Kıbrıs’ta Türk siyasetinin mutlak başarısızlığı ve örtüsü!
Bu ülkede mutlak başarısızlığın en büyük kanıtı Külliyedir…
Lütfen ama lütfen, eğri oturun ve doğru konuşun!
-*-*-
İster 1958’den alın ister 1974’ten!
Neyi başardığınızı, gayet net ve de açık yürekli bir şekilde dile getirebilir misiniz?
-*-*-
Mesela, Kıbrıs Türk toplumunun varlığını ele alalım…

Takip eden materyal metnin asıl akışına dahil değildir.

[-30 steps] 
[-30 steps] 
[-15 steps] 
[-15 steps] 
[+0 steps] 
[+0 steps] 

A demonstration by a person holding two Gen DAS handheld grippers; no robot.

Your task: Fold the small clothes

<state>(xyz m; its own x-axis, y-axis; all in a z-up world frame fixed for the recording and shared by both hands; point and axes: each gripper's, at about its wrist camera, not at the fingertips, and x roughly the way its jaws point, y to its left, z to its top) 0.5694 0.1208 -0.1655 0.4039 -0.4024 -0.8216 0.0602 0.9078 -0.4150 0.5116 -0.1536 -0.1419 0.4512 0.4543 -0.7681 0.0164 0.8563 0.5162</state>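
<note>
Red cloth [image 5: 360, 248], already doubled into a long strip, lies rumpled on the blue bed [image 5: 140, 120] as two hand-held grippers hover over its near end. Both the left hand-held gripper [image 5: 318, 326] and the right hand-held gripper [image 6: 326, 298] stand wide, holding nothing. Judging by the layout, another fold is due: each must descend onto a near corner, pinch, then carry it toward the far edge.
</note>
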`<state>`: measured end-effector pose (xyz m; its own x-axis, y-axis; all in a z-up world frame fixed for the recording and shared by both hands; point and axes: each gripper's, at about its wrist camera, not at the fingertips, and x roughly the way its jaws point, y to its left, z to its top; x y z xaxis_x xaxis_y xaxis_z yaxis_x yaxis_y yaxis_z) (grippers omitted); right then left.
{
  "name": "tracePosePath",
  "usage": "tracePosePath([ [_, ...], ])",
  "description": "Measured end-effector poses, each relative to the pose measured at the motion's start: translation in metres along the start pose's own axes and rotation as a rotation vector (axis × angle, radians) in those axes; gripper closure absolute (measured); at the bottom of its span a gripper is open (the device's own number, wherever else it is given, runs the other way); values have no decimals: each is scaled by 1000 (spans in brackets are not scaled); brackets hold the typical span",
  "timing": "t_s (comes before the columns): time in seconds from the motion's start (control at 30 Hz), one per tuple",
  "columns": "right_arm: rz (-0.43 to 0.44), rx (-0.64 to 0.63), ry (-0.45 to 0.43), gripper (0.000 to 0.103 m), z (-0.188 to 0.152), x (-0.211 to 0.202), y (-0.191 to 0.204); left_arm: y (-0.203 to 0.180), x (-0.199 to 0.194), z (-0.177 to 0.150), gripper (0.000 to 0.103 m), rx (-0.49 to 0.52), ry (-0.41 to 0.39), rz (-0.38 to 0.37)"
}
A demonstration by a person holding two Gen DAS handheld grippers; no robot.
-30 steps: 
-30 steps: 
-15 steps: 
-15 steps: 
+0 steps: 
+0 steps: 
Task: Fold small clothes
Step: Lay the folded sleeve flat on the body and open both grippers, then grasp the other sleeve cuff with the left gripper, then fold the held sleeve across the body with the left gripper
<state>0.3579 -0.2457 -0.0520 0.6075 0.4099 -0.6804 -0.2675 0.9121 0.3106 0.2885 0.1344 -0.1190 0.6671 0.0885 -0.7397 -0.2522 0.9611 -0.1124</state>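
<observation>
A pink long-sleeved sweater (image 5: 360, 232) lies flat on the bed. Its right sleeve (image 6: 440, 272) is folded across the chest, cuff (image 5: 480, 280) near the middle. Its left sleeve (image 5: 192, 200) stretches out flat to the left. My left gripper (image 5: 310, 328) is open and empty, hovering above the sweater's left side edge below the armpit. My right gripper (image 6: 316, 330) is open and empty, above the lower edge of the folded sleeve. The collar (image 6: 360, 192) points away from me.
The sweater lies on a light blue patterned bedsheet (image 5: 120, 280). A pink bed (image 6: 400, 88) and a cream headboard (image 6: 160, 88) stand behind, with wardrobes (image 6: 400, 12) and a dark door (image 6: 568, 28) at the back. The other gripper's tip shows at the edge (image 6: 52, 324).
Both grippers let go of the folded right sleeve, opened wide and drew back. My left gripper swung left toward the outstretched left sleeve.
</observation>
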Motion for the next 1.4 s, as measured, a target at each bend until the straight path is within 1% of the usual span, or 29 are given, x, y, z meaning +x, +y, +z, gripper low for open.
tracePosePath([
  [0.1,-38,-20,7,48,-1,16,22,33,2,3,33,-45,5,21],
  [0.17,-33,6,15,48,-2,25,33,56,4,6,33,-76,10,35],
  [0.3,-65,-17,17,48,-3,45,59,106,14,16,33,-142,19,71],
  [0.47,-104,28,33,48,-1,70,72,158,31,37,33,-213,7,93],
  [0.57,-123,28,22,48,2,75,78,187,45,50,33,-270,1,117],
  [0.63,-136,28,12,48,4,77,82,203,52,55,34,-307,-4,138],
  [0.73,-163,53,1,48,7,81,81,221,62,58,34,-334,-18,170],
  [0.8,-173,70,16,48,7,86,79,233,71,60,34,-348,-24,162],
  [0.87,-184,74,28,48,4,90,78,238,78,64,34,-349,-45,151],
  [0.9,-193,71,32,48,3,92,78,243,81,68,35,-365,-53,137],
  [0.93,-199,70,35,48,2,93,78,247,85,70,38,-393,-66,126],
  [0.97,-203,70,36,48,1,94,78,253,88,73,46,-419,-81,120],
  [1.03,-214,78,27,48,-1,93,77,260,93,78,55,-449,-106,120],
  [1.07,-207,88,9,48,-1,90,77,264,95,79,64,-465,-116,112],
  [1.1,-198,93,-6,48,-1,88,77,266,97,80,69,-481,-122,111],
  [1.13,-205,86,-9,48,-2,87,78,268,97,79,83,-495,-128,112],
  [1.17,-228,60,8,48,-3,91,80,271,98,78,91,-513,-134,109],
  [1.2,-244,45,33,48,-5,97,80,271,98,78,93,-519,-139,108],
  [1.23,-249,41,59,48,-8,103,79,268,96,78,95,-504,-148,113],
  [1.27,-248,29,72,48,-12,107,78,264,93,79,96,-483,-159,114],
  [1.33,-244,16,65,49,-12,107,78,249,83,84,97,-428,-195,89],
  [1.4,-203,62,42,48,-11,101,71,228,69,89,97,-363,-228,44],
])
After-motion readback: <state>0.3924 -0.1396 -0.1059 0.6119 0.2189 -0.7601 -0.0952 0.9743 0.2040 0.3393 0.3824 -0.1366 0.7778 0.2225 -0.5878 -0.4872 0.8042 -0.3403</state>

Kıbrıs Türk toplumunu, hiç çekinmeden ve hiç utanmadan, “göç ettirdik ama gurur duyuyoruz” saçmalığıyla birlikte yok ettiğinizi, tükettiğinizi aslında kabul ediyorsunuz ki bu bile bir çeşit ilerlemedir…
-*-*-
Kuzey Kıbrıs’ı ganimet olarak ele geçirdik değil mi?
Sonrasında mesela “turizm” dedik; evet şahane otellerimiz inşa edildi ama kumar turizminin ötesine geçemedik!
Hatta bir dönem gayet iyi bir durumda olan yabancı turist akışını tamamen kaybettik!
-*-*-
Olsun, şikayetim yok, elbette kumar da ciddi bir turizmdir ve bu ülkeye faydasını kimse küçümsememeli ama “turizm adası”, kumarla ve ne acıdır kerhane ile birlikte anılmamalı!
-*-*-
Haaaa yabancı demişken; Türkiye’nin baskısı, emri ya da ricasıyla öyle bir yasa geçirdiniz ki; bu ülkeden ev ya da daire satın alıp, emekliliğinde deniz – kum – sahil – huzur yaşamak isteyenleri de açık ve de seçik bir şekilde kovduk!
-*-*-
Şimon Aykut örneğinde olduğu gibi, bırakın yabancı ev alıcısını; dev yatırımcıları bile çok ucuz bir şekilde, en faşistlerimize meze yaptık!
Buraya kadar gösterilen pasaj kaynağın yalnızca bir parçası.